Most striking is the advertising. I’ve seen the introductory spot about six times, all during primetime (not during Saturday morning cartoons). Kids do star in the spot, but the environment is so wondrous and innocent that adults will be swept up in its lack of commercial pretence. Kids jump onto giant cereal pieces floating in milk life live preservers. All to Donovan’s angelic tune “Happiness Runs.”

My feeling is that this is not THE sign that Cheerios has diluted its brand image by lowering its standards. It’s merely ONE of the signs. But, this one is far more evident because this one looks like Fruit Loops. You can’t fault the strategy, though. The Cheerios juggernaut is ever powerful and it has kept its original flagship Cheerios true to the promise. These line extensions give people (and parents) the warm fuzzies of “Cheerios” with the hedonic pleasure of sugar. The powerful equity of Cheerios masks the fact that the majority of the SKUs are sugar cereals.

It’s a great example of the Curator Effect in that people trust the flagship to the extent that consumers transfer that good feeling to anything endorsed by them. Think of Quaker. The flagship is natural, simple oats. Too much of the rest of the vast line is nothing short of junk food.

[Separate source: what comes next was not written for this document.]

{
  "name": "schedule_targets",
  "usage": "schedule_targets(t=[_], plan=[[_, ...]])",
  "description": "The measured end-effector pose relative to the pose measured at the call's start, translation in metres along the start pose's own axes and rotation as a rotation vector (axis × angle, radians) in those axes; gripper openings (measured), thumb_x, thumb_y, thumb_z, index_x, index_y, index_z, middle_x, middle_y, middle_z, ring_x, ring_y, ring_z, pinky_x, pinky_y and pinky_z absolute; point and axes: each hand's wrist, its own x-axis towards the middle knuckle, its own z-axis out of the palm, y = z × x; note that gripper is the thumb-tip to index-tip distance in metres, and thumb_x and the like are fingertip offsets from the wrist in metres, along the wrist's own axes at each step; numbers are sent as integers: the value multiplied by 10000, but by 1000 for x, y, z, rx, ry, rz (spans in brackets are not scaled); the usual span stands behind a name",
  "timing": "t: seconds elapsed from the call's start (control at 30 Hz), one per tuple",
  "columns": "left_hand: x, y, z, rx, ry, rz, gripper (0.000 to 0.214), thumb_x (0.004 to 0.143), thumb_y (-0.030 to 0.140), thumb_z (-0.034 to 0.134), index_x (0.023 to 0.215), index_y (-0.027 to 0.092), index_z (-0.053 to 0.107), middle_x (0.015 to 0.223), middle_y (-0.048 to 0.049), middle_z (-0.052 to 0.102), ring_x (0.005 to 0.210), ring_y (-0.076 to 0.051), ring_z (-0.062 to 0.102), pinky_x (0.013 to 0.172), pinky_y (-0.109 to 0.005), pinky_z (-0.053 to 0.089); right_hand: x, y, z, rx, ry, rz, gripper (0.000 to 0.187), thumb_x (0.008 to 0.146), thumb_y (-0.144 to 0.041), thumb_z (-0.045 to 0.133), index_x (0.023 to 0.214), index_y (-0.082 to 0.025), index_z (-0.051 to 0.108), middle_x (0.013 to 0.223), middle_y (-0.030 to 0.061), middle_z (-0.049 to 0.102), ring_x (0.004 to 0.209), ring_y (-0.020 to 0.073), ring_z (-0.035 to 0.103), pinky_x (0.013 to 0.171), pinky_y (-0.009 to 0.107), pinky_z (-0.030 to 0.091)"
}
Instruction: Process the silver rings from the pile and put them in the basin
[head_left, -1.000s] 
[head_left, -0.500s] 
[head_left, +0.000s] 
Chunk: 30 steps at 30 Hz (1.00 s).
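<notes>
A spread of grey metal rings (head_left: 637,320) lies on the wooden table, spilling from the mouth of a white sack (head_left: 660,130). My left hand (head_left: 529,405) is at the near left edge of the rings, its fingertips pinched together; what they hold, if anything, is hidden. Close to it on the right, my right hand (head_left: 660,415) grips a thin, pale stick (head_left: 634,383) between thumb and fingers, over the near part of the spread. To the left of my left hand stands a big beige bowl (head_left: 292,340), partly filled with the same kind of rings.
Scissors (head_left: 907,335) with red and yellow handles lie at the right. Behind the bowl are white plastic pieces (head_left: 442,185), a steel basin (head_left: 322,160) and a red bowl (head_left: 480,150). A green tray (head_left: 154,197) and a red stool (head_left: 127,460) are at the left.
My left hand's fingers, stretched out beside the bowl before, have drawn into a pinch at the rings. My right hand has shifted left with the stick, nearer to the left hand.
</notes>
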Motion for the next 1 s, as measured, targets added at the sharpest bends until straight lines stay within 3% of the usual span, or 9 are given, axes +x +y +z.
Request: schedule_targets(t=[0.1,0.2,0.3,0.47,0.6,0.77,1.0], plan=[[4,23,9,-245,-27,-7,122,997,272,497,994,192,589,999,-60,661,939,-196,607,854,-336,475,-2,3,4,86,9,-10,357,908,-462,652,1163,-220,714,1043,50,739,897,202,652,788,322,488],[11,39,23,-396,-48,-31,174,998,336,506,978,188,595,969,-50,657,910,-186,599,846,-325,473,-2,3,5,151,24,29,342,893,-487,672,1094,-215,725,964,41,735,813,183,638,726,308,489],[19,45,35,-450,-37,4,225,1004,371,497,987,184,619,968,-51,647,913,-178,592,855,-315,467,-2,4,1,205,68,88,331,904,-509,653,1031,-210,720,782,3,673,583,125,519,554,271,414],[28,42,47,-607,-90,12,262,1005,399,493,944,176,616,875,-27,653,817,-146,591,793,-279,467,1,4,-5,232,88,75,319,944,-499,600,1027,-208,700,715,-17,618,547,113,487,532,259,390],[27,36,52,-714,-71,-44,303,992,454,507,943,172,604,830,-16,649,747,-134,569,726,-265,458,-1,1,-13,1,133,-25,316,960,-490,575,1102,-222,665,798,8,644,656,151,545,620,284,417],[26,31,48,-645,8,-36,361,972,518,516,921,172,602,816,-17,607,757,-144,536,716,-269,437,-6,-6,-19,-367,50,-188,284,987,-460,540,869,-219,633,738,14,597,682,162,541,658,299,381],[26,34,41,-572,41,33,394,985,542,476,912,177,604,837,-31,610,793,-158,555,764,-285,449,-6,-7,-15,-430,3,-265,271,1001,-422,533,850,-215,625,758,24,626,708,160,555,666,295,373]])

Still, powerful equity builds trust that halos over to anything that shares the same parentage. The Curator Effect is not always used for good. Don’t even get me started on Pepsi’s Smart Spot . I’ll leave that for a future post.

Friday, October 06, 2006

Brand Ecosystems

I've spoken of the brand ecosystem that Apple provides -- that they stock directly competitive products right next to their own. This tells consumers that Apple has their best interests in mind and is happiest when their customers are happy. This is where the power of the Curator Effect is best leveraged. When consumers trust a brand's authenticity, they look to it in ways that extend beyond its single product category. What other brands have the confidence to share the brandscape with competitors (beyond the obvious private label offerings of retailers)?

Progressive Auto Insurance

Others?

Thursday, October 05, 2006

Curated Consumption

Awhile back, Trendwatching.com posted this piece on what they call Curated Consumption. It speaks to the rapidly growing number of books, blogs, opinion sites, and magazines editing the vast array of product choices in the world. It touches upon the fact that consumers are open to brands they trust curating on their behalf.